Comecei a escrever sobre um jovem no Algarve, com os pais, e surgiu logo o facto de ele ter perdido a sua grande amiga, a cadela Miss Marble. A partir daqui percebi que queria escrever um livro sobre esse trauma [de perder um animal de estimação], e de como é que este jovem, com ajuda dos pais e de outras pessoas, pode ultrapassar esse trauma e continuar a sua vida. Não sei porquê, mas gosto sempre de usar magia nos meus livros para crianças, gosto sempre de falar de animais porque os jovens conseguem formar uma relação afetiva e duradoura com os seus animais. Isso é uma vantagem para qualquer escritor de livros para crianças, porque podemos aproveitar essa capacidade infantil para captar a atenção e as emoções dos jovens. Foi um processo que começou primeiro com a morte da Miss Marble, e depois de perceber que eram precisamente os animais que iam ajudar a personagem principal.

Qual é o maior desafio em escrever para crianças?

Usar uma linguagem poética, muito visual, muito colorida… Há duas coisas importantes. Primeiro: temos de ser muito honestos. Eu podia ter escrito um livro mentiroso e dizer que bastam uns beijinhos dos pais para o rapaz recuperar e conseguir ultrapassar esta dificuldade. Isso é uma fantasia. Eu sei, porque perdi uma cadela quando tinha 10 anos e não foram os beijinhos da minha mãe que curaram essa minha tristeza. Não lhes podemos mentir. Temos que dizer frontalmente que sim, a morte é difícil, é muito difícil enfrentar a morte de um ente querido, mas consegue-se. Honestidade primeiro, e, em segundo, não podemos escrever uma coisa maçuda. Cada parágrafo tem de ter elementos que despertem a imaginação das crianças. A última coisa que queremos com uma criança de 5, 7, 10 anos, é dar-lhe uma lição de moral. Temos de captar a atenção e a imaginação da criança.

As crianças são os leitores mais difíceis de agradar?

Na minha perspetiva não. Antes da pandemia, eu fazia muitas sessões nas escolas com crianças entre os 5 e os 10 anos e eles adoram histórias. Adoram falar com os escritores, fazer perguntas. As professoras dizem-me que as crianças adoram ler, adoram ouvir histórias. Só quando atingem a adolescência, aos 12/13 anos, é que começam a perder esse hábito. As crianças fazem perguntas maravilhosas. A melhor pergunta que já me fizeram foi numa sessão em Fafe há uns três ou quatro anos, um rapaz com uns sete anos perguntou-me: “quantos livros é que o senhor ainda não escreveu?” É espetacular, é budista. Adorei a pergunta. Gosto muito de fazer sessões com crianças.

O que está a ler neste momento?

Curiosamente, estou um livro que é meio ficção científica, mas muito realista (não é aquele tipo de ficção científica que fala sobre outros planetas e seres com três cabeças…).

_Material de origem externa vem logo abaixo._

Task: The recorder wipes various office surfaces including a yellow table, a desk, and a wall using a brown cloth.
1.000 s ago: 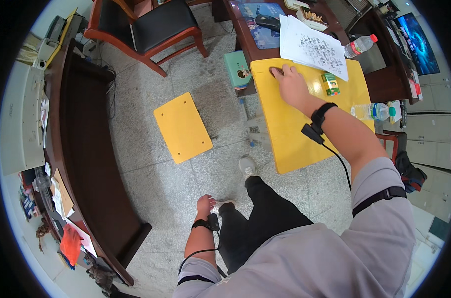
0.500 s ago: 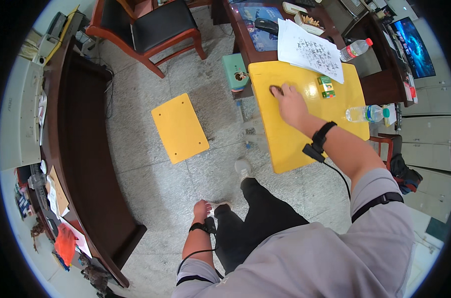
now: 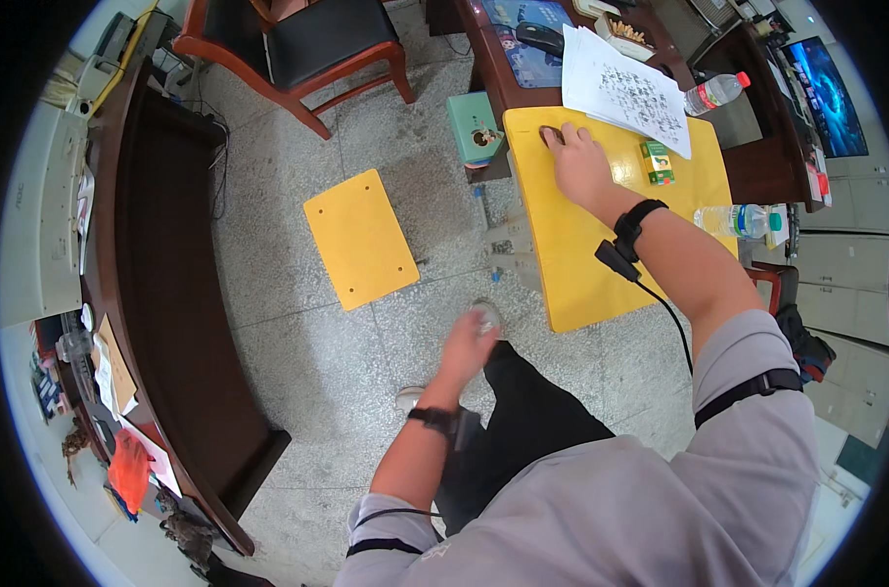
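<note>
My right hand rests near the far left corner of the yellow tabletop, fingers curled on a small dark brown object, partly hidden beneath them. Right of it lie a small green and yellow box and a stack of written paper. A water bottle with a green cap lies on its side at the table's right. My left hand is raised in front of my legs, below the table's left side, its fingers smeared by motion.
A yellow board is on the floor left of the table, near a mint box. A dark desk runs along the left. A wooden chair stands at top. A red-capped bottle and monitor are at top right.
My left hand has swung up and forward from beside my leg. My right hand moved a little toward me, then back toward the far edge with the brown object.
</note>
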The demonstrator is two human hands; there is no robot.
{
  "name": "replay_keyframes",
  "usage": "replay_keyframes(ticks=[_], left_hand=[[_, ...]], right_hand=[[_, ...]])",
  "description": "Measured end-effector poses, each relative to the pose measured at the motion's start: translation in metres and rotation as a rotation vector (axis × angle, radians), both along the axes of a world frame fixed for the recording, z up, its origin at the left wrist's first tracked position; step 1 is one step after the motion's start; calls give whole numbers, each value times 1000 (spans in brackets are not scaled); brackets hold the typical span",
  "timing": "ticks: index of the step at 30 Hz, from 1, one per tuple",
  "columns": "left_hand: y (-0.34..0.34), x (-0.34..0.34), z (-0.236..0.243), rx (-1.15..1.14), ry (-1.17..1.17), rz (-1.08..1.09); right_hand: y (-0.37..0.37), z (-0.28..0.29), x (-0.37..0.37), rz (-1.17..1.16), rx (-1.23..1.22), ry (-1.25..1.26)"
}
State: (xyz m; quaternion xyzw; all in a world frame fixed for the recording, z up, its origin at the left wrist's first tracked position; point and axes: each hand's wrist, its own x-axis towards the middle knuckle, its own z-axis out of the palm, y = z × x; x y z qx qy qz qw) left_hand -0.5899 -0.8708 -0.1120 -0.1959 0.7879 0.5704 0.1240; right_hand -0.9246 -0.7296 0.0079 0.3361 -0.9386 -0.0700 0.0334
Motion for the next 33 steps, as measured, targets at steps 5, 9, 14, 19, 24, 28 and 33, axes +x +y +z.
replay_keyframes(ticks=[5,9,14,19,24,28,33], left_hand=[[6,-103,129,-430,467,-428],[19,-127,111,-583,323,-701],[32,-131,120,-615,214,-684],[39,-133,116,-617,175,-645],[50,-131,115,-680,180,-595],[54,-133,116,-691,173,-601],[51,-131,115,-696,108,-624]], right_hand=[[-17,-8,-28,1,8,48],[-13,-12,-51,-116,107,77],[-4,-11,-15,63,79,73],[7,3,36,335,-22,-30],[12,-1,1,100,49,81],[10,-11,-33,-61,21,144],[-16,-11,12,113,-47,80]])
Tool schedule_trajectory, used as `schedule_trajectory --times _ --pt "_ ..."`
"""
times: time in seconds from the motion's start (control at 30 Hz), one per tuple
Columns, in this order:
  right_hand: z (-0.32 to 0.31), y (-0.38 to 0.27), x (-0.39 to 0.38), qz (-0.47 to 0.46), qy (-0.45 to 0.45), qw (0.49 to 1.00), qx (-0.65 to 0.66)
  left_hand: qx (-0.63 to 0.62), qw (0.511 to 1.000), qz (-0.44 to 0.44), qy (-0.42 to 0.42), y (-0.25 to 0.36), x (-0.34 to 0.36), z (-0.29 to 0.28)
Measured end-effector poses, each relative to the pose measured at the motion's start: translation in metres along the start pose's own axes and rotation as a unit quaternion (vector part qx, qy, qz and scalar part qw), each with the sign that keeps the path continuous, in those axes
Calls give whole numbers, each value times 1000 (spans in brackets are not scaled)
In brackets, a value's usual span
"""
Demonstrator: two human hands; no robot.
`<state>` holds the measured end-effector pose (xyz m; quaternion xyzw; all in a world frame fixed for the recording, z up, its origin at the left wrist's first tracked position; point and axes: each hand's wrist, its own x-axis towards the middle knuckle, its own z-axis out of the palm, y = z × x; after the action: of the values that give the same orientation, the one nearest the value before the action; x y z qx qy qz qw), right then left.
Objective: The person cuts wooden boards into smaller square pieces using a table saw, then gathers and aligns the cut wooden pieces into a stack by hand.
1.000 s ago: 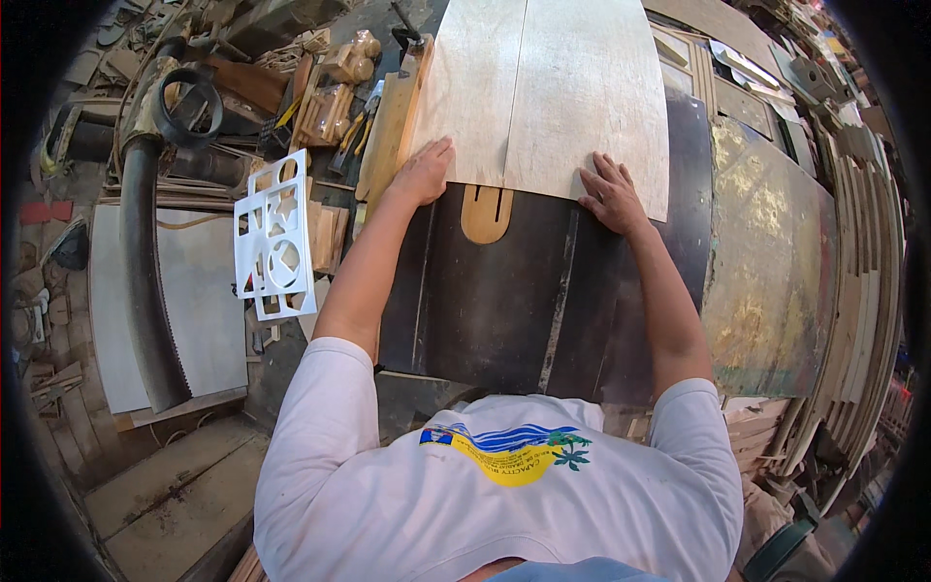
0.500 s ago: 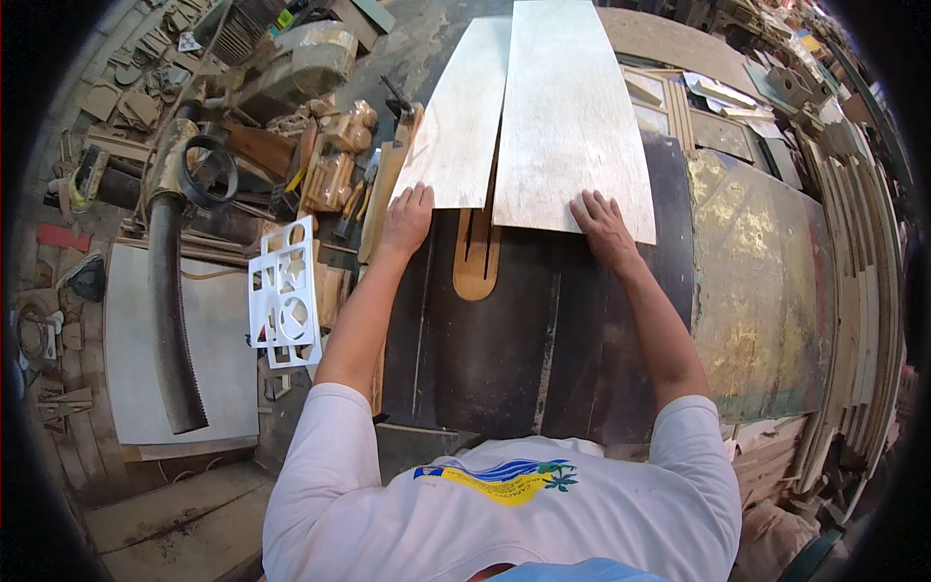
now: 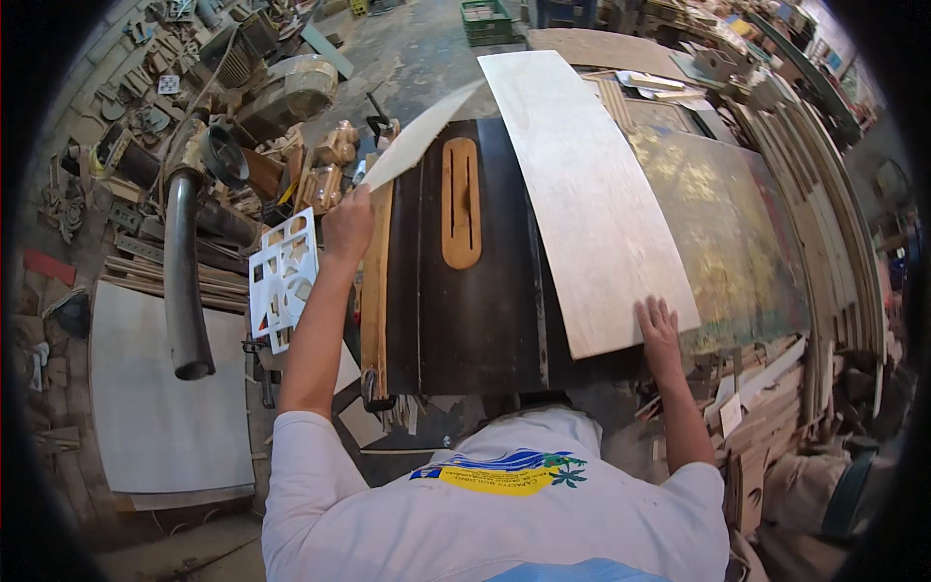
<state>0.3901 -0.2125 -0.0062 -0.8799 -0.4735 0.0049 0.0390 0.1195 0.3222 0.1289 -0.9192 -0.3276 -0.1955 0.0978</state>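
Note:
My left hand (image 3: 347, 218) grips the near end of the narrower pale plywood piece (image 3: 417, 136), which is raised and tilted almost edge-on at the left. My right hand (image 3: 662, 335) rests with fingers apart on the near right corner of the wider plywood panel (image 3: 592, 204), which lies at an angle across the right part of the dark table (image 3: 422, 349). Between the two pieces a wooden throat plate (image 3: 461, 199) with long slots shows in the tabletop, beside a wooden fence (image 3: 376, 339) along the table's left side.
A white shape template (image 3: 281, 272), a long dark tube (image 3: 189, 339) and a pale sheet (image 3: 165, 417) are at the left. Wooden blocks and tools (image 3: 320, 184) crowd beside the table. A mottled board (image 3: 747, 242) and stacked boards (image 3: 844, 252) are on the right; a green crate (image 3: 490, 24) stands beyond.
The two panels have separated: my left hand has raised and tilted its piece leftward, while the wider one has shifted right and nearer with my right hand. The slotted plate is now uncovered.

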Motion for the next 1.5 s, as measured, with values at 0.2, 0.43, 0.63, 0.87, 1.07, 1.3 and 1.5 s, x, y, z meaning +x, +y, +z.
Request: schedule_trajectory --times 0.2,0.43,0.63,0.87,1.07,1.3,1.5 --pt "-5 29 -184 236 -132 960 -78 -74 996 -48 28 11 -64 -55" --pt "-103 -143 -77 55 63 962 260 -126 988 -76 50 20 -157 -142" --pt "-143 -358 11 -104 -10 753 649 -162 979 -103 62 59 -254 -168" --pt "-112 -379 -15 -64 -8 684 727 -361 933 11 9 79 -304 -164" --pt "-151 -319 -86 53 81 508 856 -710 660 -238 -64 97 -311 -113" --pt "-140 -208 -189 216 270 450 823 -839 448 -62 -301 193 -311 -111" --pt "-149 -111 -258 277 380 453 758 -710 447 -52 -542 283 -341 -76"
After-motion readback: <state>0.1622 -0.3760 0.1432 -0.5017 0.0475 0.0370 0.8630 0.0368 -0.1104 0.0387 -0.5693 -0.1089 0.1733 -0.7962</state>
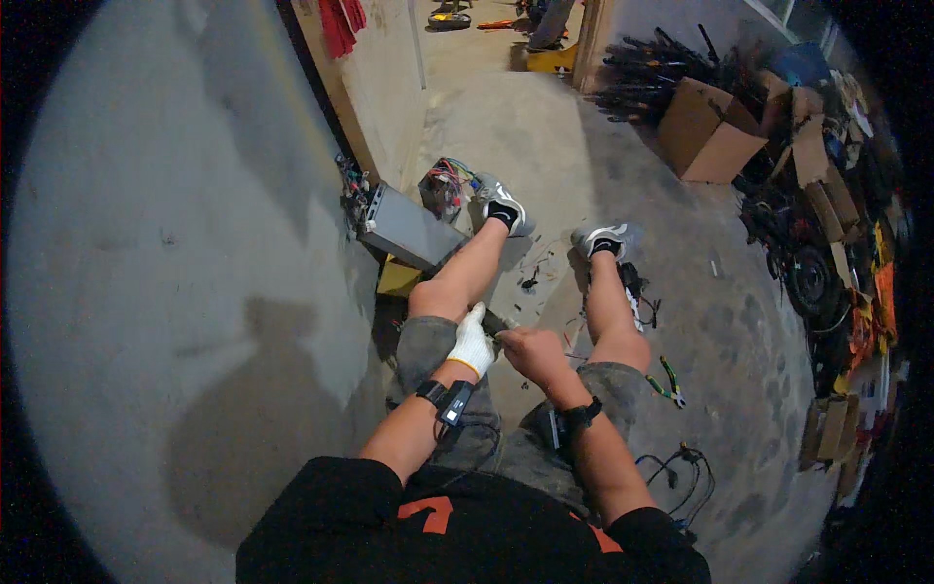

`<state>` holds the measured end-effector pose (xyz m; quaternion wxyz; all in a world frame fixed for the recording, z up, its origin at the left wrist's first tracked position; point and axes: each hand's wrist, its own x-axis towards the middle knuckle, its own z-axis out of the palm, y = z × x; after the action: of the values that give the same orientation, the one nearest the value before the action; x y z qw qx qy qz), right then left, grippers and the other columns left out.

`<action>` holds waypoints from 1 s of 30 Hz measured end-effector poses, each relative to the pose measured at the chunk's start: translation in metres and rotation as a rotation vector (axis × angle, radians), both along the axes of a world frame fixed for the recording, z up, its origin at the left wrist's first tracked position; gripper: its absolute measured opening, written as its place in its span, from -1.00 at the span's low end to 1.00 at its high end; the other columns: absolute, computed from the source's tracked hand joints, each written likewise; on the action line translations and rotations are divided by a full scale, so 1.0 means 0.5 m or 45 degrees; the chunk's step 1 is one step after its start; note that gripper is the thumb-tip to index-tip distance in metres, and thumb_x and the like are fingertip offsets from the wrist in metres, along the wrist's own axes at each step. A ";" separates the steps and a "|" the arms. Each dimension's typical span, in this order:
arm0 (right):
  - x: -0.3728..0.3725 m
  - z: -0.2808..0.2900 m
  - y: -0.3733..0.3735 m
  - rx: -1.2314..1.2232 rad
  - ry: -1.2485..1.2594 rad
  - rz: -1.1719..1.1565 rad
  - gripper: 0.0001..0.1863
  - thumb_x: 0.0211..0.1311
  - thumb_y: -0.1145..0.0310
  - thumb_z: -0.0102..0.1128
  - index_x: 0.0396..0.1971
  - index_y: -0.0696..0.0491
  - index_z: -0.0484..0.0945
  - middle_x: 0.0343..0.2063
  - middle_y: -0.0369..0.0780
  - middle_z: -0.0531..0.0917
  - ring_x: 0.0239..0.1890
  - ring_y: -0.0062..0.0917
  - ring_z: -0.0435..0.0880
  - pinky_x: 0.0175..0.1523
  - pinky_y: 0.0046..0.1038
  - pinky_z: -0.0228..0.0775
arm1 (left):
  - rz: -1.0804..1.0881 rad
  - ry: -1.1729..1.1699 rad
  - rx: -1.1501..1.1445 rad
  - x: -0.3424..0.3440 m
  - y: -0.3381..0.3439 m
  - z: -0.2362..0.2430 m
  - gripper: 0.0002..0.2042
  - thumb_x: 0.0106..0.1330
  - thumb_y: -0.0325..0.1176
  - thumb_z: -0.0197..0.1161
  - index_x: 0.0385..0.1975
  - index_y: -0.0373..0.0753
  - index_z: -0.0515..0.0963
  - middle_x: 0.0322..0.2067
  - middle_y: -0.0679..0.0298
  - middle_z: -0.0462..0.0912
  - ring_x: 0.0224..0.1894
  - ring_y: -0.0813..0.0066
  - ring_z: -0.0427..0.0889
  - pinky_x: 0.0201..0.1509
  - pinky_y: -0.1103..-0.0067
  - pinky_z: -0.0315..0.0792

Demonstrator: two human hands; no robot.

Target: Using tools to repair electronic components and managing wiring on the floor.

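Observation:
Between my legs, my left hand (472, 344) in a white knit glove is closed on a small dark object (494, 325), too small to name. My bare right hand (530, 352) is closed at the same object, against the gloved one. Beyond them, a grey metal box (413, 229) leans on the left, by a bundle of coloured wires (446, 180) and a yellow box (397, 279). Green-handled pliers (666, 389) lie right of my right knee, with loose black cables (686, 477) nearer me. Small dark bits (530, 282) are scattered on the floor between my feet.
A grey wall (175, 195) borders the left. An open doorway (501, 54) is ahead, with a person's leg (547, 27) beyond. Along the right are cardboard boxes (710, 131), black tubular parts (642, 73) and piled wheels and parts (808, 277).

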<state>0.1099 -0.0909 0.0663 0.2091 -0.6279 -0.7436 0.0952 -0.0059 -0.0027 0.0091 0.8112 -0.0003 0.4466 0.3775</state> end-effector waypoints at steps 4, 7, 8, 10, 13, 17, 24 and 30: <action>-0.006 -0.013 0.000 0.012 0.043 -0.018 -0.77 0.14 0.32 0.16 -0.18 -0.09 0.63 -0.43 -0.19 0.68 -0.38 -0.21 0.68 -0.34 -0.21 0.51 | -0.117 0.103 0.038 -0.007 0.011 -0.030 -0.76 0.38 -0.07 0.15 -0.33 -0.12 0.49 -0.44 0.25 0.57 -0.44 0.26 0.56 -0.36 0.38 0.50; -0.003 -0.007 -0.002 0.118 0.160 -0.011 -0.74 0.11 0.40 0.21 -0.16 -0.04 0.64 -0.42 -0.16 0.67 -0.41 -0.25 0.67 -0.33 -0.28 0.52 | -0.047 0.021 0.002 -0.005 0.013 -0.017 -0.77 0.37 -0.09 0.17 -0.33 -0.12 0.50 -0.42 0.24 0.58 -0.42 0.26 0.56 -0.33 0.37 0.50; -0.001 -0.003 -0.002 0.174 0.208 -0.002 -0.72 0.08 0.45 0.25 -0.15 0.00 0.65 -0.42 -0.14 0.67 -0.43 -0.28 0.67 -0.33 -0.32 0.52 | -0.005 -0.034 -0.023 0.000 0.018 -0.010 -0.79 0.36 -0.11 0.18 -0.33 -0.11 0.51 -0.42 0.24 0.58 -0.41 0.26 0.56 -0.33 0.38 0.49; 0.013 -0.023 -0.013 0.140 0.359 -0.049 -0.72 0.10 0.46 0.27 -0.14 0.01 0.64 -0.44 -0.15 0.67 -0.45 -0.34 0.66 -0.33 -0.39 0.52 | -0.004 -0.099 -0.034 0.008 0.008 0.006 -0.82 0.36 -0.15 0.19 -0.32 -0.11 0.52 -0.40 0.24 0.59 -0.37 0.25 0.56 -0.29 0.37 0.49; 0.014 -0.030 -0.014 0.207 0.594 -0.099 -0.74 0.16 0.42 0.30 -0.12 0.04 0.63 -0.46 -0.18 0.65 -0.48 -0.46 0.63 -0.34 -0.48 0.49 | -0.088 -0.178 0.029 -0.002 0.008 0.000 -0.85 0.35 -0.21 0.21 -0.24 -0.12 0.51 -0.30 0.24 0.60 -0.25 0.22 0.60 -0.18 0.33 0.52; 0.043 -0.021 -0.011 0.132 0.874 -0.438 -0.77 0.22 0.33 0.29 -0.20 0.14 0.63 -0.53 -0.24 0.61 -0.53 -0.55 0.57 -0.34 -0.50 0.45 | -0.253 -0.307 0.009 -0.016 0.006 -0.014 -0.84 0.34 -0.22 0.21 -0.19 -0.11 0.51 -0.22 0.21 0.62 -0.18 0.15 0.61 -0.13 0.14 0.51; 0.136 -0.013 -0.006 0.483 1.065 -1.123 -0.36 0.14 0.41 0.30 0.18 0.21 0.22 -0.07 -0.05 0.49 -0.13 -0.42 0.51 -0.02 -0.43 0.36 | -0.326 -0.164 0.063 -0.006 -0.007 0.012 -0.87 0.34 -0.29 0.17 -0.23 -0.18 0.49 -0.31 0.12 0.64 -0.23 0.07 0.66 -0.14 0.12 0.56; 0.162 -0.035 -0.020 0.670 0.857 -1.117 -0.26 0.19 0.47 0.26 0.31 0.23 0.06 0.04 0.00 0.42 -0.04 -0.34 0.54 0.08 -0.39 0.38 | -0.482 -0.205 0.054 -0.002 -0.014 0.013 -0.86 0.34 -0.33 0.18 -0.23 -0.23 0.46 -0.30 0.06 0.61 -0.27 0.01 0.65 -0.19 0.09 0.58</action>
<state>0.1908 -0.1008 0.0488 0.6003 -0.7383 -0.3074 0.0066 -0.0070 -0.0098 0.0157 0.9006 0.0706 0.3644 0.2264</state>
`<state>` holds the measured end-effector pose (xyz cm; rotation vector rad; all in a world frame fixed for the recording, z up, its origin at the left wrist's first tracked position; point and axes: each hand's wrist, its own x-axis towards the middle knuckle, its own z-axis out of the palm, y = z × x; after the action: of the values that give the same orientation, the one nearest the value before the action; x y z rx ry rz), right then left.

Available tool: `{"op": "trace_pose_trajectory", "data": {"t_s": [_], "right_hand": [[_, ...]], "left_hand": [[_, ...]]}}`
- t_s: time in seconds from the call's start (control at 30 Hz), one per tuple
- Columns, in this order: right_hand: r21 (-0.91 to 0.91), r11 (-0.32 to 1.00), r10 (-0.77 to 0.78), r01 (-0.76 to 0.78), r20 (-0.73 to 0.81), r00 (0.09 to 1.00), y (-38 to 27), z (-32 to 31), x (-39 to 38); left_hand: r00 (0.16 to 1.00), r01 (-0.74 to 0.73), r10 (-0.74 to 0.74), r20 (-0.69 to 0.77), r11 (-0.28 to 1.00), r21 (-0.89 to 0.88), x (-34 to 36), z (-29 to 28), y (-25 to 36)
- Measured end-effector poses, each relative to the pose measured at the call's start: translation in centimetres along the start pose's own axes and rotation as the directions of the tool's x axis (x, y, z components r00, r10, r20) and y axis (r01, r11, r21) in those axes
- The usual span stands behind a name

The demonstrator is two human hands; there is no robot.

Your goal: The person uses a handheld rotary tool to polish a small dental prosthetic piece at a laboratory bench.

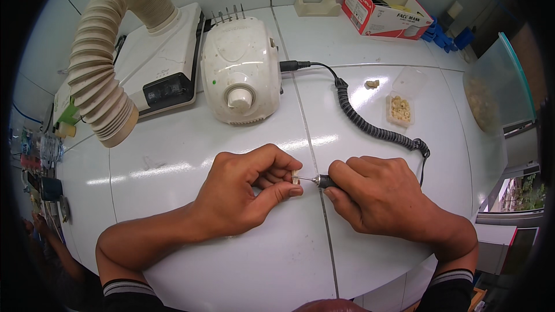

Decorre no nosso planeta, com figuras realistas e foi escrito por um grande escritor de ficção realista e ficção científica, que se chama John Wyndham. Escreveu vários livros excelentes. Este chama-se Chocky, e é sobre um jovem de 12 anos que tem um amigo invisível, imaginário, como muitas crianças têm. Só que este amigo em particular talvez não seja tão imaginário assim, porque acrescenta elementos e conversas que uma criança de 12 anos não tem. Estou na fase de saber o que é esse tal amigo invisível.

Qual é o autor português de que mais gosta?

Miguel Torga. Gosto muito dos contos dele – concisos e poderosos. Tive o prazer de conversar com ele por telefone, em 1992 ou 1993. Queria traduzir um conto dele para um número especial de uma revista literária americana que eu estava a organizar. Pedi para ele me indicar qual conto que gostaria de ver traduzido. Indicou-me Vicente, de Os Bichos, sobre o corvo que sai da Arca de Noé.  Disse-me que tinha, para ele, mais significado do que os outros contos.